Jean's cheeks turned the exact same shade as her hair, which was both adorable and concerning since her pyrokinetic abilities were directly tied to her emotional state. The last time she'd blushed that hard, she'd accidentally melted a water fountain.
"Smooth, Potter," she said, but she was smiling as she said it, and her burger was now floating next to her head so she could eat hands-free. "Keep talking like that and I might actually start thinking you're mature enough for this whole superhero thing."
"I am devastatingly mature," Harry protested, taking a massive bite of what appeared to be three different sandwiches somehow combined into one architecturally impossible creation that defied both physics and good taste. "I'm also devastatingly handsome, devastatingly clever, and devastatingly modest about all my devastating qualities."
"Oh yes," Susan Bones said in that analytical way that made Harry want to kiss her brilliant brain and possibly propose marriage all over again, "you're practically the poster child for humility."

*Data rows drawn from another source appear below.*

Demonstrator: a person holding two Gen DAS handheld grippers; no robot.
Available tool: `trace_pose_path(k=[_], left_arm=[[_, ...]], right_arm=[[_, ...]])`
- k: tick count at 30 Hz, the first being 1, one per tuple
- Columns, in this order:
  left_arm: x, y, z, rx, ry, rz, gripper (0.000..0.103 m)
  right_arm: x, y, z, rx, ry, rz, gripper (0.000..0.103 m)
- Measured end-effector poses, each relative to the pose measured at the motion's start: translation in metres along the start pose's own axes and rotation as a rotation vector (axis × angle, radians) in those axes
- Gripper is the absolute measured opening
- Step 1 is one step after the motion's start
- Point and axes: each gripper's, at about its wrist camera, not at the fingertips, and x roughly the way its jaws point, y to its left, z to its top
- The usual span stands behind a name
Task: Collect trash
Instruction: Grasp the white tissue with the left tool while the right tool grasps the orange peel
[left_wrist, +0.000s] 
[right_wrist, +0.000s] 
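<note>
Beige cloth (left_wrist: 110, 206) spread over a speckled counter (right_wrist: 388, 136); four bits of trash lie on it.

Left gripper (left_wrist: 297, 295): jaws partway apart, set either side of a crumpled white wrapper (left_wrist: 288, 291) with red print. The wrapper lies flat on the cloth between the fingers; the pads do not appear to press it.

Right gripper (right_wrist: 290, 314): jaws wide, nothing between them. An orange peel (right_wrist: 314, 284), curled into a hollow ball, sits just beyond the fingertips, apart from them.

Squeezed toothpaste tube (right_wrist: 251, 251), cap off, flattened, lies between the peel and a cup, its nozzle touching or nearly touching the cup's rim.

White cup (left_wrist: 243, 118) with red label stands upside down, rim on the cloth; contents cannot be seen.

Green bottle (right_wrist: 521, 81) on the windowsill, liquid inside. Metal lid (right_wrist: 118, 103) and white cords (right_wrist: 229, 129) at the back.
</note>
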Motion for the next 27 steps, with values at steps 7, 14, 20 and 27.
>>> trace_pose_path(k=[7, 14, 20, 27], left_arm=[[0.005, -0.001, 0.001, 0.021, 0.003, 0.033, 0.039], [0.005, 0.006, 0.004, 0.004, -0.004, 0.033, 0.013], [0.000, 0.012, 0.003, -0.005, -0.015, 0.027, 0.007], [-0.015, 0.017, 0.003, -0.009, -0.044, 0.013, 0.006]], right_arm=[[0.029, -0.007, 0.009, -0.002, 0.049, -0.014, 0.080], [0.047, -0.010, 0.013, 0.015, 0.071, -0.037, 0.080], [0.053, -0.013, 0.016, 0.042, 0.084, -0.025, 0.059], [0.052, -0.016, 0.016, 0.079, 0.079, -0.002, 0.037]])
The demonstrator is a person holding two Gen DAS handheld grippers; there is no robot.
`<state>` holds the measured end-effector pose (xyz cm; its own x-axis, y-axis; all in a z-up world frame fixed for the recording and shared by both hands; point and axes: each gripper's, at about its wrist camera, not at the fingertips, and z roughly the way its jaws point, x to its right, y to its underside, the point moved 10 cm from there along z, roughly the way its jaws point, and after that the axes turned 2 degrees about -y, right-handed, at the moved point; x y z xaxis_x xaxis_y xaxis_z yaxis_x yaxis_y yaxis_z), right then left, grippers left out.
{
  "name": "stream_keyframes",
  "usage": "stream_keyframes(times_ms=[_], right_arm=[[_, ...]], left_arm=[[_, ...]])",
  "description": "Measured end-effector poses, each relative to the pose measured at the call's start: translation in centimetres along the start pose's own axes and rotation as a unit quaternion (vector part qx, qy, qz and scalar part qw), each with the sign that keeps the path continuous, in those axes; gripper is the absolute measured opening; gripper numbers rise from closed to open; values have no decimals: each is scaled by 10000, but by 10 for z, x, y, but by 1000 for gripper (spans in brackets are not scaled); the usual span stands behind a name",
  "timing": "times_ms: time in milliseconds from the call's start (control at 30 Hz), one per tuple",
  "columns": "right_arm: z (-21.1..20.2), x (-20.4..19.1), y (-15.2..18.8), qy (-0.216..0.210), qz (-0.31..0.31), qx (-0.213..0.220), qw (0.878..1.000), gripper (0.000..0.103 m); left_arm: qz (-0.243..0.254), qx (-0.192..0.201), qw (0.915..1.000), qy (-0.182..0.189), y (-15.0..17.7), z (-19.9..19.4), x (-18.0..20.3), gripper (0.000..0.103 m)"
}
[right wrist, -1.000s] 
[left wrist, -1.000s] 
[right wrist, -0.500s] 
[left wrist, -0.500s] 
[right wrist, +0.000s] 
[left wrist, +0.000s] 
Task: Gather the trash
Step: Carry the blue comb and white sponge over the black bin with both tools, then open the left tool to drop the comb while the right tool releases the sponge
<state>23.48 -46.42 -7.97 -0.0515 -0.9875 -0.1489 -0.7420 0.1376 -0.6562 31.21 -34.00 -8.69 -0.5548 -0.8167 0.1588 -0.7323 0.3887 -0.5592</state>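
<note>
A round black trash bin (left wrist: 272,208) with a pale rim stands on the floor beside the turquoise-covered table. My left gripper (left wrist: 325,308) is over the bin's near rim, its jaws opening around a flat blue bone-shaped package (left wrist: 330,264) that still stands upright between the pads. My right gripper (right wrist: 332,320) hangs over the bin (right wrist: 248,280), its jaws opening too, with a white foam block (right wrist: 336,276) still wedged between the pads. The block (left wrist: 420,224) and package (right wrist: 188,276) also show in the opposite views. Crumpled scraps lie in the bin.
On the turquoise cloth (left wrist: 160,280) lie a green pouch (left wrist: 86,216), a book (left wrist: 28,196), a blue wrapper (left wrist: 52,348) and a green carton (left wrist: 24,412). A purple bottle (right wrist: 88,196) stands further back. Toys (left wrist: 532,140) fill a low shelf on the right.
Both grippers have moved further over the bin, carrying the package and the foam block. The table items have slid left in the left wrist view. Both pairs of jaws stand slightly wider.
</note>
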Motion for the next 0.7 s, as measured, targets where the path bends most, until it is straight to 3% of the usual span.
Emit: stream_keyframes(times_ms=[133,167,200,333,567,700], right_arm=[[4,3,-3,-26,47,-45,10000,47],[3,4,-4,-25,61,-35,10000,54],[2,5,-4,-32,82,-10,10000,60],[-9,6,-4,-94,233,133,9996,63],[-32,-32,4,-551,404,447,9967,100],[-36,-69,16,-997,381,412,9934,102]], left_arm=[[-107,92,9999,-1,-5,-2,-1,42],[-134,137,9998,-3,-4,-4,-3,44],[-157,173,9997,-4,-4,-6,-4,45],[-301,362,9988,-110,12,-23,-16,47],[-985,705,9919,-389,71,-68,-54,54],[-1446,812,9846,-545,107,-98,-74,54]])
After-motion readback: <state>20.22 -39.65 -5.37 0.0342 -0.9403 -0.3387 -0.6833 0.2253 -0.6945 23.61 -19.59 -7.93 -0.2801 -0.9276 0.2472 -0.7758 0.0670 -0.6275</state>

Susan's red hair was more copper than Jean's flame, and when she got into professor mode like this—delicately extracting french fries from a container that had somehow survived their aerial journey without spilling a single potato while simultaneously analyzing Harry's personality flaws—he was reminded all over again why he'd fallen for the smartest witch in their year. Well, one of the smartest witches. Daphne was right there too, after all, and she had her own brand of terrifying intelligence that mostly involved knowing exactly how to destroy someone's entire existence with a single perfectly timed insult.
"The mundane activity juxtaposed against the extraordinary circumstances creates a cognitive dissonance that our brains interpret as novelty and therefore pleasure," Susan continued, because Susan loved explaining things the way other people loved breathing. "Though I suspect Harry's right about the fast food tasting better when you're breaking approximately twenty-three federal regulations and at least fifteen local building codes."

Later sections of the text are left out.